Dataset extract:
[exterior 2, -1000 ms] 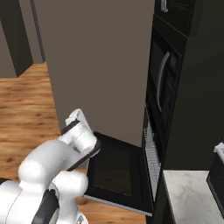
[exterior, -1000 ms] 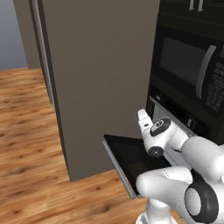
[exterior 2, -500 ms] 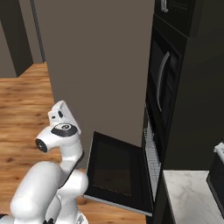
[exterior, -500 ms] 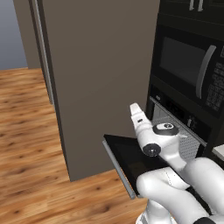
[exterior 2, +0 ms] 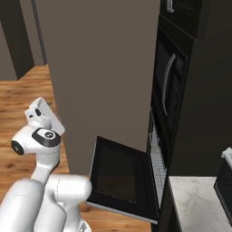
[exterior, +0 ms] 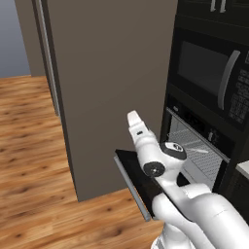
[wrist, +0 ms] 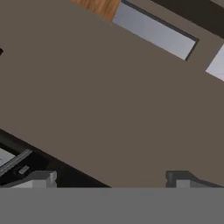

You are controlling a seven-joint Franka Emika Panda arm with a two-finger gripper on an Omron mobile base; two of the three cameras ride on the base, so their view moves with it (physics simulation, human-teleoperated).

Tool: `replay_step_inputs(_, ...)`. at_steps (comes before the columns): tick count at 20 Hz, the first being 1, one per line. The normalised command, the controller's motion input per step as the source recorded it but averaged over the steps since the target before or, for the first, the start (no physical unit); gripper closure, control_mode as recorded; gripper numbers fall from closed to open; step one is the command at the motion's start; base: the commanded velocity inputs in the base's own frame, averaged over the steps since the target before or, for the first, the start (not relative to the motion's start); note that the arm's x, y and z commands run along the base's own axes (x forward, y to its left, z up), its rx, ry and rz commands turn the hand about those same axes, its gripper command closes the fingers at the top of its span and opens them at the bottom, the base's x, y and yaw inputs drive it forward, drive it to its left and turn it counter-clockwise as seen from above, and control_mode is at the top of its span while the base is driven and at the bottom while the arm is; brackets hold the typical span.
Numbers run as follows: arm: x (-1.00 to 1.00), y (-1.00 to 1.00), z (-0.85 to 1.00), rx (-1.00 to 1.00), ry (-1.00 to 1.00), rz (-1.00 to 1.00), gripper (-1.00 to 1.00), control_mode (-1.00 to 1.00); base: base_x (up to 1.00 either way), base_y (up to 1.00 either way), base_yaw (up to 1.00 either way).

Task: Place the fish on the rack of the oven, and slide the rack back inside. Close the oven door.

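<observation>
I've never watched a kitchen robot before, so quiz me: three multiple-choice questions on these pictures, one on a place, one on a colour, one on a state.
1. Where is the oven?
A. Below the microwave
B. On the floor
C. Above the microwave

2. What colour is the oven door?
A. White
B. Black
C. Red

3. How does the oven door stand?
A. Shut
B. Removed
C. Folded down open

Answers: 1 A, the grey cavity sits under the microwave. 2 B, the panel is black. 3 C, it lies flat out from the oven, with the rack visible inside.
</observation>
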Motion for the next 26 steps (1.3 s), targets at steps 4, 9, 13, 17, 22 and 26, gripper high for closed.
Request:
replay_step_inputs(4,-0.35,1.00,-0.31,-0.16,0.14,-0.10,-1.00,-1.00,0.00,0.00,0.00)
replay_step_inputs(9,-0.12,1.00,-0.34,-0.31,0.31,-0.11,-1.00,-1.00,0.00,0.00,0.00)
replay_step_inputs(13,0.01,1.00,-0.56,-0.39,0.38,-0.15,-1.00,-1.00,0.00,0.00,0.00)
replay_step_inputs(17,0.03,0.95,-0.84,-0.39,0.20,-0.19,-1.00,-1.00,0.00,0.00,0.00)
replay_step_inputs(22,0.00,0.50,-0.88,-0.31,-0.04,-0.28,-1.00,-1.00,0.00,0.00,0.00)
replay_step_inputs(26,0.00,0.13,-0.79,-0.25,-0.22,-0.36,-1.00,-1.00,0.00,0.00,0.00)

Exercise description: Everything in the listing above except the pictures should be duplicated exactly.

Answer below:
[exterior 2, -1000 ms] 
[exterior, -1000 ms] 
[exterior 2, -500 ms] 
[exterior, -500 ms] 
[exterior 2, +0 ms] 
[exterior, +0 ms] 
[wrist, +0 ms] 

You are controlling a seven-joint Franka Emika Panda arm with a two-finger gripper on an Omron mobile base; two of the three cameras ride on the base, so their view moves with it (physics simulation, human-teleoperated).

Tool: `replay_step_inputs(_, ...)`. at_steps (comes before the columns): tick count at 20 Hz, the first being 1, one per line. The normalised command, the controller's motion input per step as the source recorded it but averaged over the steps since the target before or, for the first, the start (no physical unit); gripper closure, control_mode as recorded; gripper numbers fall from closed to open; step one is the command at the motion's start; base: the commanded velocity inputs in the base's own frame, averaged over the steps since the target before or, for the first, the start (not relative to the motion's start); note that the arm's x, y and z commands run along the base's own axes (x forward, y to its left, z up), its rx, ry and rz commands turn the hand about those same axes, its gripper command closes the fingers at the top of its span and opens them at the bottom, the base's x, y and yaw inputs drive it forward, drive it to its left and turn it counter-clockwise as seen from above, and control_mode is at the top of its span while the base is driven and at the bottom while the arm is; brackets hold the typical span.
Numbers run as follows: arm: x (-1.00 to 1.00), y (-1.00 to 1.00), z (-0.85 to 1.00), rx (-1.00 to 1.00), ry (-1.00 to 1.00), rz (-1.00 to 1.00), gripper (-1.00 to 1.00), control_mode (-1.00 to 1.00); base: base_x (up to 1.00 either way), base_y (up to 1.00 either way), base_yaw (up to 1.00 either way).

Task: Place the fish on the rack of the oven, and slide the rack back inside. Close the oven door.

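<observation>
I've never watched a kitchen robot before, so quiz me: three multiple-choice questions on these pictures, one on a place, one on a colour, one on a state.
1. Where is the oven?
A. Below the microwave
B. On the floor
C. Above the microwave

2. What colour is the oven door?
A. White
B. Black
C. Red

3. How does the oven door stand?
A. Shut
B. Removed
C. Folded down open

Answers: 1 A, the grey cavity sits under the microwave. 2 B, the panel is black. 3 C, it lies flat out from the oven, with the rack visible inside.
</observation>
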Motion for the next 26 steps (1.3 s), targets at steps 4, 9, 13, 17, 22 and 26, gripper high for closed.
Request:
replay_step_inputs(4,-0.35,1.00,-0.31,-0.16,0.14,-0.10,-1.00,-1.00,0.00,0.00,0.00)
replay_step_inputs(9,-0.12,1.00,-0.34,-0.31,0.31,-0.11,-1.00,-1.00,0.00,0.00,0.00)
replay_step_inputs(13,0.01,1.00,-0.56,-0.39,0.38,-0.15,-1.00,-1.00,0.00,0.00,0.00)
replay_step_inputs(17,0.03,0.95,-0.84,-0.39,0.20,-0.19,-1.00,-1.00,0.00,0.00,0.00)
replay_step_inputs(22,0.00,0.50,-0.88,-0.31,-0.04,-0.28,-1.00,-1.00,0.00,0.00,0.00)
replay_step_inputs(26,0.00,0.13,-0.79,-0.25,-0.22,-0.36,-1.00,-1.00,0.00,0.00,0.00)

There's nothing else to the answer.